Menjadi salah satu Pendamping Desa yang mempunyai
lokasi tugas di daerah rawan bencana gunung berapi tidaklah hal yang mudah,
selain selalu mengingatkan Desa untuk menganggarkan dana kebencanaan atau gawat
darurat, kami pun harus ikut waspada apabila sewaktu–waktu terjadi erupsi. Hal
ini berkaitan dengan mengkondisikan warga untuk evakuasi dan memastikan semua
warga desa tidak kurang suatu apa, karena posisi tenaga pendamping adalah
sebagai mitra desa dalam kondisi apapun.
Pada tahun 2020, selagi wabah Covid–19 sedang di puncak
dan dinyatakan menjadi pandemi nasional, kebetulan Gunung Merapi mengalami
erupsi dan berada di level Waspada. Dampaknya, beberapa warga yang tinggal di
sekitar lereng Gunung Merapi harus dievakuasi, antara lain sebagian warga Desa
Krinjing, Keningar, Paten, Sengi dan Ngargomulyo. Hal ini tentu membuat panik baik warga yang
dievakuasi maupun Pemerintah Desa Sahabat (Sister Village) karena musim pandemi
yang mengharuskan untuk jaga jarak.
Pada awalnya ada beberapa warga yang dievakuasi
terindikasi terkena wabah Covid- 19, dan langsung dibawa ke rumah sakit. Hal
ini membuat situasi agak sulit baik bagi kedua Pemdes (Desa pengungsi dan Desa
tujuan/Sister Village), namun alhamdulillaah hal tersebut dapat diselesaikan
dengan komunikasi yang terjalin sangat baik.

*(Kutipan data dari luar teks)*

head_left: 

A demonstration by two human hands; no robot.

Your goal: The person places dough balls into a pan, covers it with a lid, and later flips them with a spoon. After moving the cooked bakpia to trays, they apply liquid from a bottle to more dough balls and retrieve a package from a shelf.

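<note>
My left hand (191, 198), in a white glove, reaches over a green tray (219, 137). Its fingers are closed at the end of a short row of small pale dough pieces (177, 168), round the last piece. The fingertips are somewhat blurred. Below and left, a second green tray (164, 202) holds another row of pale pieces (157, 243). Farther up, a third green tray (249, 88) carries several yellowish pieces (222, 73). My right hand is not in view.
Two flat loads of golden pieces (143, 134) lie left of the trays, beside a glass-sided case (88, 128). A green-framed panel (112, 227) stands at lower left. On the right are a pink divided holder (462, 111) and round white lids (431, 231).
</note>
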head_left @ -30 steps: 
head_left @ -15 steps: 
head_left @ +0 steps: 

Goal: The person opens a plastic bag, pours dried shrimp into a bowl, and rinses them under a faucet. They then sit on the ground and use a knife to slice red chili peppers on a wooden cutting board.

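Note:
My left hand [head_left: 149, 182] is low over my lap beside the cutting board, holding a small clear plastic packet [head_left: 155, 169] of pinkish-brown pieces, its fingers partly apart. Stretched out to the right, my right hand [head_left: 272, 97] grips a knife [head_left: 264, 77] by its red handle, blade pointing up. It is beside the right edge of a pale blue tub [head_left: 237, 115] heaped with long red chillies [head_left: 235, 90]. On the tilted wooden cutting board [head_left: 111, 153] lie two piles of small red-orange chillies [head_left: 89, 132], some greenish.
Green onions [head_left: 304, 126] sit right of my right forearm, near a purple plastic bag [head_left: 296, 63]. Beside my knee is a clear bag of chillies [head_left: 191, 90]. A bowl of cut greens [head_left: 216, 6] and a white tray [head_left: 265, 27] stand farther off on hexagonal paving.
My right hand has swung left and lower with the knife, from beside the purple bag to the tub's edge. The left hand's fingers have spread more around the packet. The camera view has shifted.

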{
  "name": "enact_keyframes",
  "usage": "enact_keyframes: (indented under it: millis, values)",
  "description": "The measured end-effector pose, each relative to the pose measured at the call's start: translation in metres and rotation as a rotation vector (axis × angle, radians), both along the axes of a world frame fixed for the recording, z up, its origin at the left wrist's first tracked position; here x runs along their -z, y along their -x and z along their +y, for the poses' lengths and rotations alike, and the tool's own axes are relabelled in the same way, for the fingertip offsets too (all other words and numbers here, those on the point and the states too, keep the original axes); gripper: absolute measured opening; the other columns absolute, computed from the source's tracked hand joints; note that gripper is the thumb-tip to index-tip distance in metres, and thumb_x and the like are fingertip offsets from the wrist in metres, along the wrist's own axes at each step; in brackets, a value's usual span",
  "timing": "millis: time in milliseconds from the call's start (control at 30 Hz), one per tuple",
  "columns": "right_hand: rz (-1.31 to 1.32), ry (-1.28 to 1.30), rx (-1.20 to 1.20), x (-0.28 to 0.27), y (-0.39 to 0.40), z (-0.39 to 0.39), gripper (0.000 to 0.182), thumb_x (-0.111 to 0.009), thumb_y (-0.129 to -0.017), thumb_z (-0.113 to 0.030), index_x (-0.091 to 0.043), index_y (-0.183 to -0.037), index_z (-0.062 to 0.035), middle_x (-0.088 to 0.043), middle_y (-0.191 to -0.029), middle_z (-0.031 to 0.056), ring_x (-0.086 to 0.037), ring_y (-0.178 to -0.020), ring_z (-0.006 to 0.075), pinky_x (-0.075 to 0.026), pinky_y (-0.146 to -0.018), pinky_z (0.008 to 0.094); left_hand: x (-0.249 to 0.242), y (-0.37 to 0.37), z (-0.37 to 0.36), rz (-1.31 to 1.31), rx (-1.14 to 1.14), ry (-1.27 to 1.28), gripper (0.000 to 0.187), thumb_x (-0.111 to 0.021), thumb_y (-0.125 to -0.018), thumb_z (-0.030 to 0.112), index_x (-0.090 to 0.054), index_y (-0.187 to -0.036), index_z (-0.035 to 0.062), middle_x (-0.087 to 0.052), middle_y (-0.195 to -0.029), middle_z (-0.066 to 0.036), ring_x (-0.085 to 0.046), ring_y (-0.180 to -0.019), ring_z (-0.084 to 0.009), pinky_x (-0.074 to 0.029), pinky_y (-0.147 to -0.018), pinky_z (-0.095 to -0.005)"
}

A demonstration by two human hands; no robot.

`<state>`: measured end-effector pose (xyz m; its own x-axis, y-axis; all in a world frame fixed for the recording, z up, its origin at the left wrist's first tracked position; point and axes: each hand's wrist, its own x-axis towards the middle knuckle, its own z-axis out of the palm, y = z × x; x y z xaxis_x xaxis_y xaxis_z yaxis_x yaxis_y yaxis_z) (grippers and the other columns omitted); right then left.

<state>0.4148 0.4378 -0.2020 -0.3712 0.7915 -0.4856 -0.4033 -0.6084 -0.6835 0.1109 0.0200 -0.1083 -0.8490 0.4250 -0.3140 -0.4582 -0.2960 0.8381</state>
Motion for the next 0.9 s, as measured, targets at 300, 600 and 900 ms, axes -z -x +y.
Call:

Kebijakan–kebijakan Pemerintah Pusat selama masa
Pandemi harus disosialisaikan ke Pemerintah Desa dengan baik agar dapat
dilaksanakan sesuai dengan apa yang menjadi tujuan Pemerintah Pusat. Mulai dari
program pemberian Bantuan Langsung Tunai Dana Desa (BLT DD), anggaran
Pemberlakuan Pembatasan Kegiatan Masyarakat (PPKM-Mikro), maupun Program
Ketahanan Pangan, harus dilaksanakan Desa. Hal ini sesuai dengan Perpres 104
Tahun 2021.
Memang pada awalnya Pemerintah Desa keberatan dengan
adanya peraturan yang mengatur prosentase penggunaan Dana Desa. Hal ini
merupakan tugas pendamping untuk mensosialisasi, memfasilitasi dan monitoring
pelaksanaan peraturan tersebut. Mulai dari menjelaskan bahwa kegiatan–kegiatan
tersebut adalah upaya Pemerintah Pusat untuk melindungi semua warga Negara dari
wabah Covid-19, kemudian mendampingi penganggarannya dan pendataan warga
penerima manfaat BLT DD serta memfasilitasi jalannya Musyawarah Desa Khusus
penetapan KPM BLT DD.
Tak terasa sudah tiga tahun aku mendampingi Desa–Desa
di Kecamatan Dukun. Bukan waktu yang lama dibanding teman–teman pendamping yang
lain. Banyak hal yang pastinya menambah wawasan dan pengetahuanku. Banyak pula
permasalahan yang harus disikapi dengan bijak. Namun yang pasti, selagi kita
berusaha, insyaAllaah tidak ada yang
percuma, karena hasil tidak akan membohongi usaha. Demikian pula dengan pendampingan
yang aku lakukan, memotivasi semangat, baik untukku maupun untuk orang lain
adalah sebagian dari kunci keberhasilan agar apa yang kita lakukan tidak kandas
ditengah jalan. Ingat pepatah Jawa “Sopo
temen bakal tinemu” (siapa yang berusaha akan mendapatkan hasil). Wallahu ‘alam bishawab.